On ne peut arguer d'une production aujourd'hui très décentralisée pour promouvoir la centralisation économique et affirmer, comme certains, qu'il faut parvenir avant tout à une centralisation efficace et complète et à un marché européen parfait, selon l'ancien modèle, avant de s'engager dans une nouvelle étape de la décentralisation de la production. Ce n'est pas possible ; en raison des prix actuels des énergies nouvelles, le processus de décentralisation est inévitable, ne serait-ce que d'un point de vue économique.

Les gestionnaires de réseaux et la majorité des régulateurs européens essaient de résister à cette décentralisation et à cette digitalisation du secteur électrique. Ils ne peuvent présenter des arguments raisonnables, ni techniques ni économiques. La décentralisation et la digitalisation vont donc se produire, elles sont d'ailleurs déjà à l'œuvre, ajoutant au degré de complexité d'un processus qui n'a pas été traité de façon claire. On a voulu bâtir le système du marché intégré européen sans traiter les questions très simples et premières de la coordination, du partage des coûts et des bénéfices, et enfin de la solidarité.

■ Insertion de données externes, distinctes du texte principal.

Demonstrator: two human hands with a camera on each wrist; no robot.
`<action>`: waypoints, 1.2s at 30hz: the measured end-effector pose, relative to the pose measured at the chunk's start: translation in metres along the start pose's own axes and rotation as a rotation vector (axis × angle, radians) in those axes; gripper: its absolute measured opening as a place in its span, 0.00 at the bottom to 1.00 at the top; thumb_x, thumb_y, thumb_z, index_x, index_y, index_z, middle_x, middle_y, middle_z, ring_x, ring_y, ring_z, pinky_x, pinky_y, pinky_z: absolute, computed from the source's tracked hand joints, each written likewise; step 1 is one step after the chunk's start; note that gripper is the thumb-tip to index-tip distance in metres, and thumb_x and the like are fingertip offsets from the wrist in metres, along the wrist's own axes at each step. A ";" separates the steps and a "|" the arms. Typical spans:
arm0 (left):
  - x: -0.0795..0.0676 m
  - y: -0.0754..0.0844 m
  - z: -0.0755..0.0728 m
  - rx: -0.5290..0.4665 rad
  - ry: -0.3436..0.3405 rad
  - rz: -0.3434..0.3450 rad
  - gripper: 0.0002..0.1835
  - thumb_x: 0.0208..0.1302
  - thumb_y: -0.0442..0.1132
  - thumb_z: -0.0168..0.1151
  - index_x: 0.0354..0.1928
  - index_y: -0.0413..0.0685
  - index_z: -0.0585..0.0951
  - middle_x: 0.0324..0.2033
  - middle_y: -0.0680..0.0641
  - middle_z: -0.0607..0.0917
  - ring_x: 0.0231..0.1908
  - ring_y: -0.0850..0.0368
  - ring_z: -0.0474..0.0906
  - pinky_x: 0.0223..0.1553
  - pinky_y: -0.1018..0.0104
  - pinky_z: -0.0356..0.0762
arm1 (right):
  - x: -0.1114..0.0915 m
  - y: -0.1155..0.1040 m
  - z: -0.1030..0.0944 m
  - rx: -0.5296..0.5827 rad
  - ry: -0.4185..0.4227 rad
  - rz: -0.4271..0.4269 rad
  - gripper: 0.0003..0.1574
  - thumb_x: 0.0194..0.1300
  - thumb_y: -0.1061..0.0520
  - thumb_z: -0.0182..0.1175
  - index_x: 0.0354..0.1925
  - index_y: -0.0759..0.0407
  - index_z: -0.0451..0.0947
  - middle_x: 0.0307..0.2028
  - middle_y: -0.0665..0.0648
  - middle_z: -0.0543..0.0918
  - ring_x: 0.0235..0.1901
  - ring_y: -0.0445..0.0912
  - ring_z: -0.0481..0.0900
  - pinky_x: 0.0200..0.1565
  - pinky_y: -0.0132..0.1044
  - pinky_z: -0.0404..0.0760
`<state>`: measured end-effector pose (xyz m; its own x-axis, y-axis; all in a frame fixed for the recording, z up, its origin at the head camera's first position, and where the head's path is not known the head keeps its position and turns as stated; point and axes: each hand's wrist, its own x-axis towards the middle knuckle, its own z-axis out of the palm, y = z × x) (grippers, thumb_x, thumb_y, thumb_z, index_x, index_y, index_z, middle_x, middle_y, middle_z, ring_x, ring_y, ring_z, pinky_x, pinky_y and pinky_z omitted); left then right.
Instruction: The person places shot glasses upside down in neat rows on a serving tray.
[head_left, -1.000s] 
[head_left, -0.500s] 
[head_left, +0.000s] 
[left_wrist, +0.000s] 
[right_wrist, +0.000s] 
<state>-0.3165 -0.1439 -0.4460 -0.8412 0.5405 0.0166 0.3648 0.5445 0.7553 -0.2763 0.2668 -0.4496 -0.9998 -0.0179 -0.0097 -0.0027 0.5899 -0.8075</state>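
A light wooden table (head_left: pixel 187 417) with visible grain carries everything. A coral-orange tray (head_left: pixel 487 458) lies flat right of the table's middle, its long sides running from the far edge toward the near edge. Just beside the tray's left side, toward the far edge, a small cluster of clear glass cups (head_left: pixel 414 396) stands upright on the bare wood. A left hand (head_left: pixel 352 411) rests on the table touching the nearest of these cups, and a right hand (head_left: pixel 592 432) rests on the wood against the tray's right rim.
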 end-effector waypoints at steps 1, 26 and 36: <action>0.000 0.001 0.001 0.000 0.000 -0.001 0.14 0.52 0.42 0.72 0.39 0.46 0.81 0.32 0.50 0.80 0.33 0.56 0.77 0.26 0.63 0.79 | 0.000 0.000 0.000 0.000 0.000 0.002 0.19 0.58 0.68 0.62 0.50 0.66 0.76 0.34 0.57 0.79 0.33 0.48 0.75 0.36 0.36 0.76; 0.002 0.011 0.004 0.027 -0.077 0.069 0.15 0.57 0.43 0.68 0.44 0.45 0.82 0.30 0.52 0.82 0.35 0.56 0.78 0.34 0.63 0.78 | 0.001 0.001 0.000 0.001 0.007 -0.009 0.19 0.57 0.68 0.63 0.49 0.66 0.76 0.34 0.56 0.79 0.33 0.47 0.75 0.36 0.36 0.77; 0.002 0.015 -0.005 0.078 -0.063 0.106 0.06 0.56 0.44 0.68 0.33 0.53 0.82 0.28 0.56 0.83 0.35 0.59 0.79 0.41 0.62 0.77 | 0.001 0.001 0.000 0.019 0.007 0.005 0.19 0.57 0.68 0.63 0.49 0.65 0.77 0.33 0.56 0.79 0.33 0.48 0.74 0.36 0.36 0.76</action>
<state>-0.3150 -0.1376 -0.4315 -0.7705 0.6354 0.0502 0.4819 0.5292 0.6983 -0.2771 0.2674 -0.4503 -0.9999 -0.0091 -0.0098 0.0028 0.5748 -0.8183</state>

Et maintenant, que faire ? Il existe deux écoles de pensée. D'une part, il y a ceux qui souhaitent aboutir à un processus de centralisation sur la base de mécanismes qui évitent l'émergence d'une entité européenne pour coordonner les réseaux physiques et d'un régulateur européen fédéral comme il existe aux États-Unis, en un mot tout ce qui relève de la dimension européenne. C'est possible, cela fut fait avec des coûts énormes. On peut continuer ainsi. Mais cela suppose d'arrêter le développement local et le processus de décentralisation. C'est l'idée qui anime la majorité des grandes entreprises et des régulateurs. Cette approche caractérise fortement le produit final formé par le quatrième paquet de la Commission européenne « Énergie propre pour tous les Européens », présenté en 2016 et approuvé cette année.

La seconde approche est portée par les nouvelles entreprises qui essayent de créer des modèles alternatifs. Parfois, il ne s'agit même pas d'entreprises mais de coopératives, d'organisations qui ont une vision différente de considérer nos ressources énergétiques et de les gérer, surtout au niveau local, mais aussi national et européen.

Je suis d'accord avec vous : cette nouvelle voie rapproche les citoyens-consommateurs et les petits producteurs des questions énergétiques. Le lien entre production de politiques publiques et production d'énergie se resserre et devient plus sain, conduisant à une gestion plus efficace, plus sobre et plus intelligente des ressources énergétiques. Pour l'heure, il faut être conscient que cette école de pensée minoritaire se heurte à de multiples obstacles législatifs et réglementaires partout en Europe qui ne facilitent pas le développement d'une telle approche. Les résistances sont considérables.

J'illustrerai mon propos d'un exemple récent au Portugal. Le gouvernement a annoncé son intention de permettre le développement de nouvelles communautés d'énergies renouvelables et de faciliter le schéma d'autoproductions renouvelables pour les entreprises, les citoyens, les coopératives, les associations, les municipalités, mais aussi pour les consommateurs industriels. Il leur permet d'utiliser les réseaux et les infrastructures d'une façon nouvelle, pas seulement selon les règles de notre marché marginaliste. L'intention a été annoncée, des projets de textes législatifs assez avancés dans cette direction ont été présentés. Finalement, certaines forces qui veulent conserver le statu quo ont vaincu. Je n'ai pas encore pris connaissance du texte qui a été approuvé par le conseil des ministres portugais, mais je sais qu'il ne va pas très loin. C'est une nouvelle occasion ratée de faire avancer cette démarche plus démocratique, plus décentralisée de la gestion des ressources énergétiques. Le Portugal n'est malheureusement pas le seul mauvais exemple.